Dipartimento di Scienze e Tecnologie Biologiche Chimiche e Farmaceutiche (STeBiCeF), Viale delle Scienze, University of Palermo, Ed. 16, 90128, Palermo, PA, Italy.
Geroscience. 2019 Feb;41(1):39-49. doi: 10.1007/s11357-018-00050-2. Epub 2019 Jan 8.
Repetitive DNA sequences represent about half of the human genome. They have a central role in human biology, especially neurobiology, but are notoriously difficult to study. The purpose of this study was to quantify the transcription from repetitive sequences in a progerin-expressing cellular model of neuronal aging. Progerin is a nuclear protein causative of the Hutchinson-Gilford progeria syndrome that is also incrementally expressed during the normal aging process. A dedicated pipeline of analysis allowed to quantify transcripts containing repetitive sequences from RNAseq datasets oblivious of their genomic localization, tolerating a sufficient degree of mutational noise, all with low computational requirements. The pipeline has been applied to a published panel of RNAseq datasets derived from a well-established and well-described cellular model of aging of dopaminergic neurons. Progerin expression strongly downregulated the transcription from all the classes of repetitive sequences: satellites, long and short interspersed nuclear elements, human endogenous retroviruses, and DNA transposon.
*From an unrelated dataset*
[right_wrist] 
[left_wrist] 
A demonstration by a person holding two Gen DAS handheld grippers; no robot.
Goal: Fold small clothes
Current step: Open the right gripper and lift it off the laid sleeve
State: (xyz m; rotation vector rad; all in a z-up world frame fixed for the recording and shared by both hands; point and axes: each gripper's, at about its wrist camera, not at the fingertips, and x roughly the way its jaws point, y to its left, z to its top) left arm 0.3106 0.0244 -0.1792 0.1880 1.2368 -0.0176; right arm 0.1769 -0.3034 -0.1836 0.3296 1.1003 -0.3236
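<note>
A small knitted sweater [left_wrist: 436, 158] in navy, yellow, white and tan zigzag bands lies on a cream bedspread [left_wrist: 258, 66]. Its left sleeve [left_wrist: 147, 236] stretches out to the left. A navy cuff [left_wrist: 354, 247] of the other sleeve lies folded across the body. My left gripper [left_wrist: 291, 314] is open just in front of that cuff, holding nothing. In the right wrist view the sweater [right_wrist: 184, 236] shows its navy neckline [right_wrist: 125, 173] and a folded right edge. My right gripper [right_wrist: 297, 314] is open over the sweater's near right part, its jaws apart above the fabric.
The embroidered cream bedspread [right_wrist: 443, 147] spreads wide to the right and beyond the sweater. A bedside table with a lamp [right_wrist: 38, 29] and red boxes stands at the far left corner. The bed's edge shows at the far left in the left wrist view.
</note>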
The Alu element represented by far the principal source of transcript originating either from repetitive sequences or from canonical coding genes; it was expressed on average at 192,493.5 reads per kilobase million (RPKM) (SE = 21,081.3) in the control neurons and dropped to 43,760.1 RPKM (SE = 5315.0) in the progerin-expressing neurons, being significant downregulated (p = 0.0005). The results highlighted a global perturbation of transcripts derived from repetitive sequences in a cellular model of aging and provided a direct link between progerin expression and alteration of transcription from human repetitive elements.
重复 DNA 序列约占人类基因组的一半。它们在人类生物学中具有核心作用,尤其是神经生物学,但研究起来极具挑战性。本研究旨在定量分析表达早衰蛋白的神经元衰老细胞模型中重复序列的转录情况。早衰蛋白是导致哈钦森-吉尔福德早衰综合征的核蛋白,在正常衰老过程中也会逐渐表达。我们开发了一种专用的分析流水线,可以从 RNAseq 数据集定量分析包含重复序列的转录本,而无需考虑其基因组定位,能够容忍一定程度的突变噪声,所有这些操作的计算需求都很低。该流水线已应用于一组已发表的 RNAseq 数据集,这些数据集源自多巴胺能神经元衰老的一个成熟且描述详尽的细胞模型。早衰蛋白的表达强烈下调了所有重复序列类别(卫星、长散在核元件、短散在核元件、内源性逆转录病毒和 DNA 转座子)的转录。Alu 元件是转录本的主要来源,无论是来自重复序列还是来自经典编码基因;在对照组神经元中,它的平均表达水平为每百万碱基读取数(RPKM)192493.5(标准差[SE]为 21081.3),在表达早衰蛋白的神经元中降至 43760.1 RPKM(SE 为 5315.0),表达显著下调(p=0.0005)。这些结果突出了衰老细胞模型中重复序列转录本的整体变化,并提供了早衰蛋白表达与人类重复元件转录改变之间的直接联系。